Compare AWS Lambda, Amazon ECS, Amazon EKS, and Amazon EC2 to understand when to use serverless, containers, or virtual machines for Spring Boot and Java applications.


Introduction

One of the most common architecture decisions in cloud development is selecting the right compute platform.

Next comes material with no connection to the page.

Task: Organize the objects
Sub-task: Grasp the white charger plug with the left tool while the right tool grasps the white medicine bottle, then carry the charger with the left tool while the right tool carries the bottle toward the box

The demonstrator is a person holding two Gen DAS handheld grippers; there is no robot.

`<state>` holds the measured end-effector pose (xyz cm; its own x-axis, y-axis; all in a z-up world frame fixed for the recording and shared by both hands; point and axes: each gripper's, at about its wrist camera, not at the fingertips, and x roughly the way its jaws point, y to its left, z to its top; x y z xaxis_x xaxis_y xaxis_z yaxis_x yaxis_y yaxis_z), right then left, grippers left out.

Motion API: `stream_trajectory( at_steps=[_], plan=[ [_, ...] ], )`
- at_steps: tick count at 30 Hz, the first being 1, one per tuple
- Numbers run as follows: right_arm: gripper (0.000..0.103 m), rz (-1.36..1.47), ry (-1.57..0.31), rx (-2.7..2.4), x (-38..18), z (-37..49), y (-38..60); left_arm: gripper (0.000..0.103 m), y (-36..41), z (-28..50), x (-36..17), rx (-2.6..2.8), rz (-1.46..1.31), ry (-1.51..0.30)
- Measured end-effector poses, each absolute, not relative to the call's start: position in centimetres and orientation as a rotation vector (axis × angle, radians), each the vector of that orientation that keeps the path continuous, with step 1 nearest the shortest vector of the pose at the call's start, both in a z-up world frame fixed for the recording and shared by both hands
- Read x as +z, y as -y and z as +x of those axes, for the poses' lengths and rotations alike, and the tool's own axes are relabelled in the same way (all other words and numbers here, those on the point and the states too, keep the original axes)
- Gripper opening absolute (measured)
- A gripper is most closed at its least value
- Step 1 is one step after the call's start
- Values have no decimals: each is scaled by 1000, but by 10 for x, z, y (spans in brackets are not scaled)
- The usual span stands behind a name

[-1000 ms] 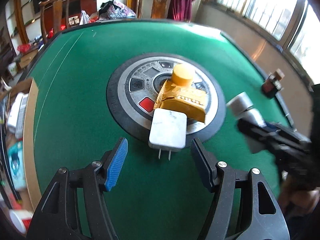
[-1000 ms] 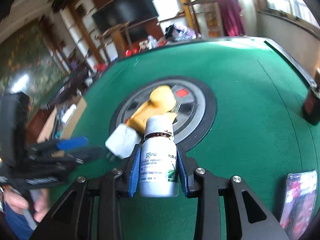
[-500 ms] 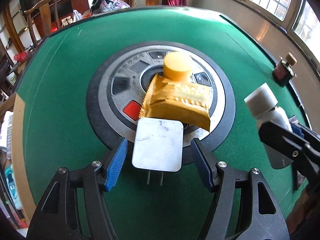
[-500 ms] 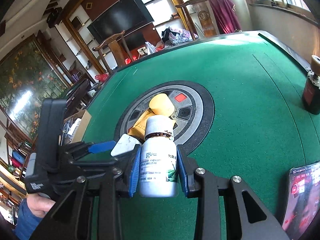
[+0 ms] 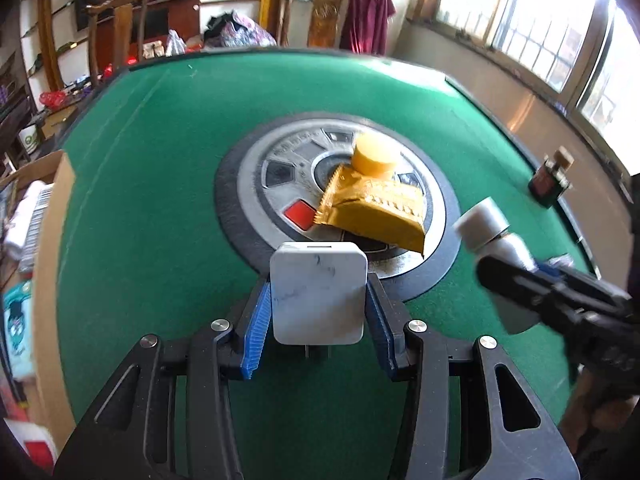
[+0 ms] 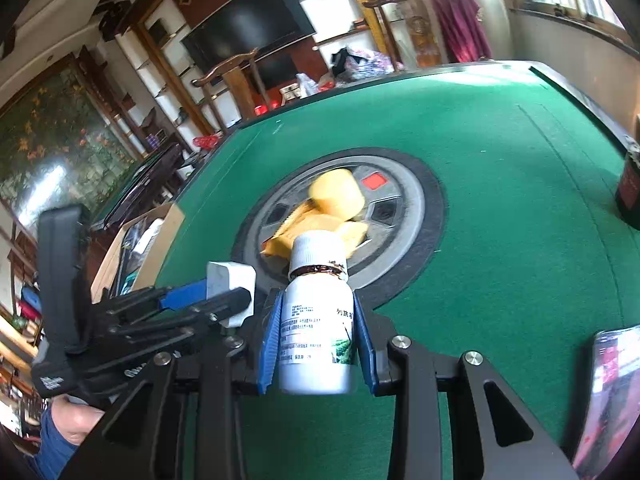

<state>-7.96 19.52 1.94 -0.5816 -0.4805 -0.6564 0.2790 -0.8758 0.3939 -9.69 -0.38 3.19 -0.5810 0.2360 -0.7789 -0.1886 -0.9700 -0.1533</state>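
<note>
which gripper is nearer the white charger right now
Left. The left gripper has just closed its jaws onto the sides of the white charger. The right gripper is beside it, clamped on the white bottle.

Clamping a white plastic bottle [image 6: 318, 320] with a ribbed white cap between the blue pads of the right gripper [image 6: 317, 338], above green felt table [image 6: 500, 184]. Sitting just left: the black left gripper [image 6: 224, 296], gripping a white square charger [image 6: 232, 284]. Lying beyond: yellow packet [image 6: 312, 232], yellow round lid [image 6: 338, 198].
</note>
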Motion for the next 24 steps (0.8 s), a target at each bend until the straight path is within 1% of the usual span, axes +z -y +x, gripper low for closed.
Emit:
stream_trajectory(
  at_steps=[5, 9, 16, 24],
  plan=[
    [34, 1054, 266, -2423, 25, -66, -170, 45, 21, -75, 39, 2663, -1212, 100],
    [34, 1047, 232, -2414, 24, -64, -162, 45, 21, -66, 40, 2702, -1161, 44],
    [34, 1055, 216, -2421, 21, -62, -159, 45, 20, -64, 45, 2682, -1113, 79],
    [34, 1074, 196, -2426, 17, -65, -158, 45, 20, -64, 46, 2674, -1100, 70]
  ],
)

AWS offers multiple options for running Java and Spring Boot applications:

  • AWS Lambda (Serverless)
  • Amazon ECS (Elastic Container Service)
  • Amazon EKS (Elastic Kubernetes Service)
  • Amazon EC2 (Virtual Machines)

Each platform solves different problems and choosing the wrong one can lead to unnecessary costs, operational complexity, or performance issues.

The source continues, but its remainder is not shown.